Problem description >> The word "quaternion" marks the lines to find; copy every such line from the data below.

[Source data]
§

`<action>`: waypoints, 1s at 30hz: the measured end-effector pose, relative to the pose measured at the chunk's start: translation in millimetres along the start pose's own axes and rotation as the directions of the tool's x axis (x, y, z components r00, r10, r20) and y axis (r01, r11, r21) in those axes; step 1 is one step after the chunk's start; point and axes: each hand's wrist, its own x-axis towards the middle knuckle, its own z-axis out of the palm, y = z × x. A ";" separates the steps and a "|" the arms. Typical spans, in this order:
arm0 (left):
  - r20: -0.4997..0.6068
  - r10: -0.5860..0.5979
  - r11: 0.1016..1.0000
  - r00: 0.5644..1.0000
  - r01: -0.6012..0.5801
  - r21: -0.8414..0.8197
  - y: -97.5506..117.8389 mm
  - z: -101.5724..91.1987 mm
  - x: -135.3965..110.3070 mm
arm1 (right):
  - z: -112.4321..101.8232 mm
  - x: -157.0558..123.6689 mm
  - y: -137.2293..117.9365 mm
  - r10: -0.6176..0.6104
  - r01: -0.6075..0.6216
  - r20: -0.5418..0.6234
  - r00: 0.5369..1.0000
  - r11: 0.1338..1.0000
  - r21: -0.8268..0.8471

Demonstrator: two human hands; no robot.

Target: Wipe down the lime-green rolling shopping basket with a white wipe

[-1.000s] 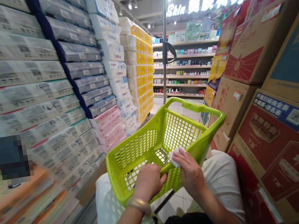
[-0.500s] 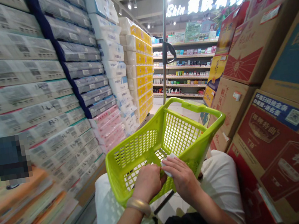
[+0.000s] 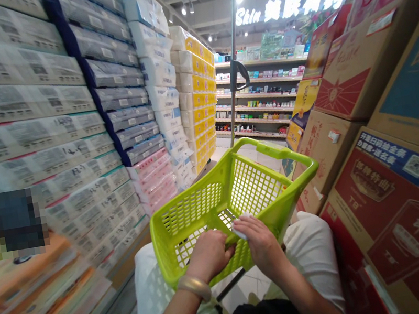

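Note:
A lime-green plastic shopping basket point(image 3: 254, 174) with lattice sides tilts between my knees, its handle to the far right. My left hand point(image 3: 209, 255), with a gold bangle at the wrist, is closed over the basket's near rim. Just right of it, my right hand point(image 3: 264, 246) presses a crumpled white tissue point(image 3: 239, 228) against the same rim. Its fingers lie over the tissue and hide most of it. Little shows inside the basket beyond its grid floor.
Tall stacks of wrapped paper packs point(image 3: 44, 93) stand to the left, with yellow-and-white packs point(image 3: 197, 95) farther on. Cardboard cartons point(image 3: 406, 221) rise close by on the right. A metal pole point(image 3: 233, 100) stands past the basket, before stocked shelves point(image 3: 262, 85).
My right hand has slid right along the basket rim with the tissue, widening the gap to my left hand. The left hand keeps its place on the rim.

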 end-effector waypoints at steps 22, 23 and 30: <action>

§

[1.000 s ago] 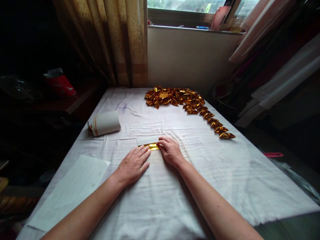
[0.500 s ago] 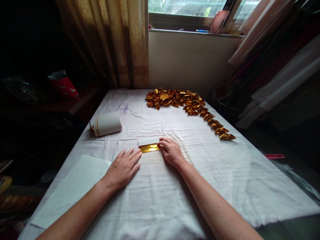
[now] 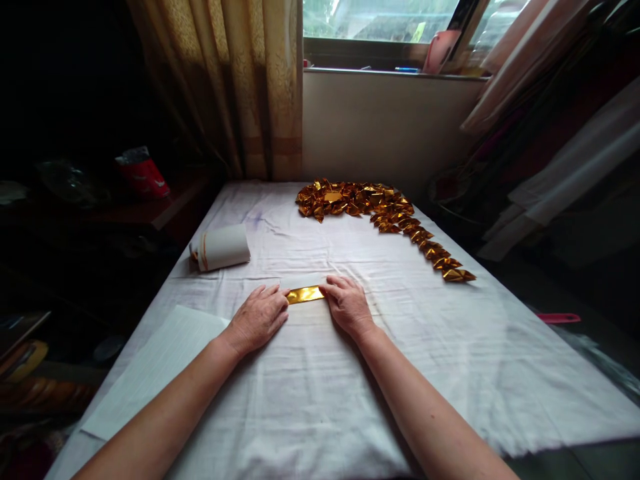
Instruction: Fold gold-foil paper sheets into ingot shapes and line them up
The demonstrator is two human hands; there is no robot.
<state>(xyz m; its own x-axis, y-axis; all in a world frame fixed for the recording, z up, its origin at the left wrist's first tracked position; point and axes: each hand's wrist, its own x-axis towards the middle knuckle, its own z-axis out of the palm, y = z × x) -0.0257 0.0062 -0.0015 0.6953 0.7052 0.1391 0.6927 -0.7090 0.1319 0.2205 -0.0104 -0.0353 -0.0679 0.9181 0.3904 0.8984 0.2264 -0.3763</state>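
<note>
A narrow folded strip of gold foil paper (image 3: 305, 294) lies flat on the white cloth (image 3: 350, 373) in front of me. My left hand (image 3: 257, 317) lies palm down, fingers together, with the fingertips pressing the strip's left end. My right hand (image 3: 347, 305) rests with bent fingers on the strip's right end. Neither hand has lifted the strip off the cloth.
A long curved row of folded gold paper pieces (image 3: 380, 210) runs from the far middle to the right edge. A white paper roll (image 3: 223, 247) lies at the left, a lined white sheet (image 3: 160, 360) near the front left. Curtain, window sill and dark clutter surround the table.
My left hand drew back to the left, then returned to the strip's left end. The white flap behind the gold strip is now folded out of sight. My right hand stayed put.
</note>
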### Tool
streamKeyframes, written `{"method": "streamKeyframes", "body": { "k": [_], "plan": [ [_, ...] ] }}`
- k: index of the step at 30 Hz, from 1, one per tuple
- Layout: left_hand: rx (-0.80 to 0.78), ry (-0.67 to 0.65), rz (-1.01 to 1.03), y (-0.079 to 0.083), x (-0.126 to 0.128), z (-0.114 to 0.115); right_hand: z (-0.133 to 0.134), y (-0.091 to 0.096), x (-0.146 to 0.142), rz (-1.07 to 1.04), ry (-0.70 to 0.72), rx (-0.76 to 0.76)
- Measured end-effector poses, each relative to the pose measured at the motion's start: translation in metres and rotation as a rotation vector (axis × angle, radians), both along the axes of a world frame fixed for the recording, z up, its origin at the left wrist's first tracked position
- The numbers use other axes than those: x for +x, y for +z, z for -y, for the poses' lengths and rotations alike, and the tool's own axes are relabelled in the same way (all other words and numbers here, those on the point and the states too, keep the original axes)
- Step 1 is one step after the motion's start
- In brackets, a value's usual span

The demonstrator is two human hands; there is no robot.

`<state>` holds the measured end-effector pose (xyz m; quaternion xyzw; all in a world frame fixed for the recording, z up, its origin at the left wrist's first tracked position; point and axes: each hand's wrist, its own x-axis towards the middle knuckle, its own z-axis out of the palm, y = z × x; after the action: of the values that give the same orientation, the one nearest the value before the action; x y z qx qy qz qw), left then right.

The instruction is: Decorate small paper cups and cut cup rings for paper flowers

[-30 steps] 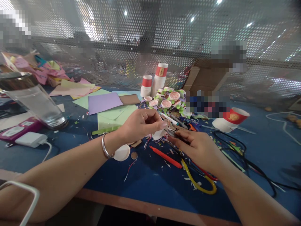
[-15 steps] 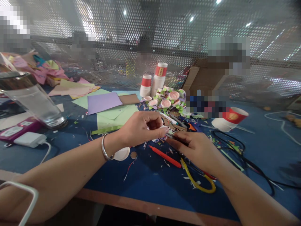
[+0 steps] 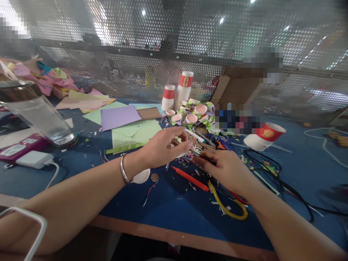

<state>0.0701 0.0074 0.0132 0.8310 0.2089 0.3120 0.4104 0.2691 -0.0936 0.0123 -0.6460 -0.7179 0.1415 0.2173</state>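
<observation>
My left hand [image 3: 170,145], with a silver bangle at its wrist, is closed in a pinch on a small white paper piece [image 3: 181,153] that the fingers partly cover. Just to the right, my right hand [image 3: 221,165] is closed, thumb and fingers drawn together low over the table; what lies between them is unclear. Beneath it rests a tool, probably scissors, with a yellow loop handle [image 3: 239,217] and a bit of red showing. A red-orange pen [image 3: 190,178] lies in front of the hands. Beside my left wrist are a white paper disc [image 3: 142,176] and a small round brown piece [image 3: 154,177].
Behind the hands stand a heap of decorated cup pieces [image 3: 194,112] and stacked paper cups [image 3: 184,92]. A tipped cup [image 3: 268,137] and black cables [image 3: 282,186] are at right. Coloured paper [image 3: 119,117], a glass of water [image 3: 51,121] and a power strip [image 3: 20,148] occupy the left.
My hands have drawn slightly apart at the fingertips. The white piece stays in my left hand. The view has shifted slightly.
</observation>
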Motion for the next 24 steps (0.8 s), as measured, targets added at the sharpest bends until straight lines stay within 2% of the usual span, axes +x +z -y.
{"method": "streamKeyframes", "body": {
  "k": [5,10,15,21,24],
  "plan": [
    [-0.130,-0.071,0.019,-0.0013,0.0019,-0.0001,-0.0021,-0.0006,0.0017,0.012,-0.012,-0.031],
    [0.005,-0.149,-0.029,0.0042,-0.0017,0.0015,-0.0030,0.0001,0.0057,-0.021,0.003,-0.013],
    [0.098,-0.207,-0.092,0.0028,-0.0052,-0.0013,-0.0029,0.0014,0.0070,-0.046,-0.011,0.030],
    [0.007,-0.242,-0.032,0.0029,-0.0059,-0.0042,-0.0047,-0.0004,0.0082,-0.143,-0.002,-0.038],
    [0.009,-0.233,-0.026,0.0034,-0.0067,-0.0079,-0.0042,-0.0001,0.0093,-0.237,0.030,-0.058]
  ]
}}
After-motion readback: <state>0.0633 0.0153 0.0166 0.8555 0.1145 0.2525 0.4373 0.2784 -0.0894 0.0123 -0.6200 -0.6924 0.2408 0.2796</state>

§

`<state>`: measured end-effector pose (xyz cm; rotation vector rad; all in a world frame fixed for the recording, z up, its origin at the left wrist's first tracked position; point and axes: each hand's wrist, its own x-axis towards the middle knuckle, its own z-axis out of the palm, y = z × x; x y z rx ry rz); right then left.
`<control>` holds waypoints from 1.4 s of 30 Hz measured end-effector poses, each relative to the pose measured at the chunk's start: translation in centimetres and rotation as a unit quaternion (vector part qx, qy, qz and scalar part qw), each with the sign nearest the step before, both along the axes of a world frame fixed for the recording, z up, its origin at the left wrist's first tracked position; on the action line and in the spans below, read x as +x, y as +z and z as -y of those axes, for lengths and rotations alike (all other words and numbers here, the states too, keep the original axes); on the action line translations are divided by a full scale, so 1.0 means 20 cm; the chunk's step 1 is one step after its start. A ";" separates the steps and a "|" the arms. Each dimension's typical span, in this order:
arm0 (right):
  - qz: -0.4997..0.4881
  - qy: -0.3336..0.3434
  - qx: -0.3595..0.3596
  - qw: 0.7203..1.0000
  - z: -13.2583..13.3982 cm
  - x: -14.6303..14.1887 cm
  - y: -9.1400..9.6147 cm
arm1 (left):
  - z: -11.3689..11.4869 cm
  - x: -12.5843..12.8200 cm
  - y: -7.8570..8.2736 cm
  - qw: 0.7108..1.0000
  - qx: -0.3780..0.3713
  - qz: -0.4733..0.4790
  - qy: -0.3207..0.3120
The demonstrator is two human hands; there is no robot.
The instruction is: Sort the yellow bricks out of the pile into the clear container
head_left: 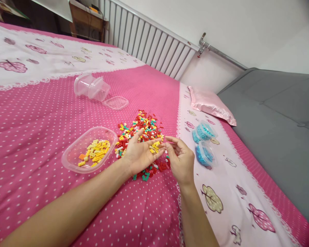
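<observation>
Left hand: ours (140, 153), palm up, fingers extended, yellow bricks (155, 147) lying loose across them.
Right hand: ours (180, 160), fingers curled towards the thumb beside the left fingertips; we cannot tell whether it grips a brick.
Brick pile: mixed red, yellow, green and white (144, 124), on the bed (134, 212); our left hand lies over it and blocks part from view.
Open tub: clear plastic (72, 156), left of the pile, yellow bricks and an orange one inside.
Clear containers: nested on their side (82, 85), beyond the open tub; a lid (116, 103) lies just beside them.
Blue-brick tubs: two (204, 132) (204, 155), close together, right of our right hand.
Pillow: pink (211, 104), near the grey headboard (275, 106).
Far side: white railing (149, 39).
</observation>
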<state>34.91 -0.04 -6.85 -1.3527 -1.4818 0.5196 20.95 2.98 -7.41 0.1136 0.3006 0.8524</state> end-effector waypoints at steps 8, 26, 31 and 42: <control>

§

Written answer >>
`<state>` holds the measured end-effector pose (xyz m; quaternion xyzw; all in a world frame fixed for the recording, z up, its origin at the left wrist's first tracked position; point and axes: each hand's wrist, its own x-axis towards the middle knuckle, its own z-axis out of the palm, y = z × x; after the action: of the values that give the same orientation, the one nearest the value before the action; x y z qx qy qz qw), left then right.
`<control>` holds waypoints from 1.4 s of 30 Hz measured end-effector poses, each relative to the pose measured at the chunk's start: translation in centimetres and rotation as a unit quaternion (vector part qx, qy, qz and scalar part qw), each with the sign nearest the step before, both along the axes of a world frame fixed for the recording, z up, its origin at the left wrist's first tracked position; on the action line and in the spans below, read x as +x, y as +z and z as -y of those axes, for lengths and rotations alike (all other words and numbers here, the states too, keep the original axes); on the action line translations are divided by a full scale, so 1.0 means 20 cm; the chunk's step 1 is one step after its start. A ";" separates the steps and a "|" the arms. Each dimension's typical span, in this order:

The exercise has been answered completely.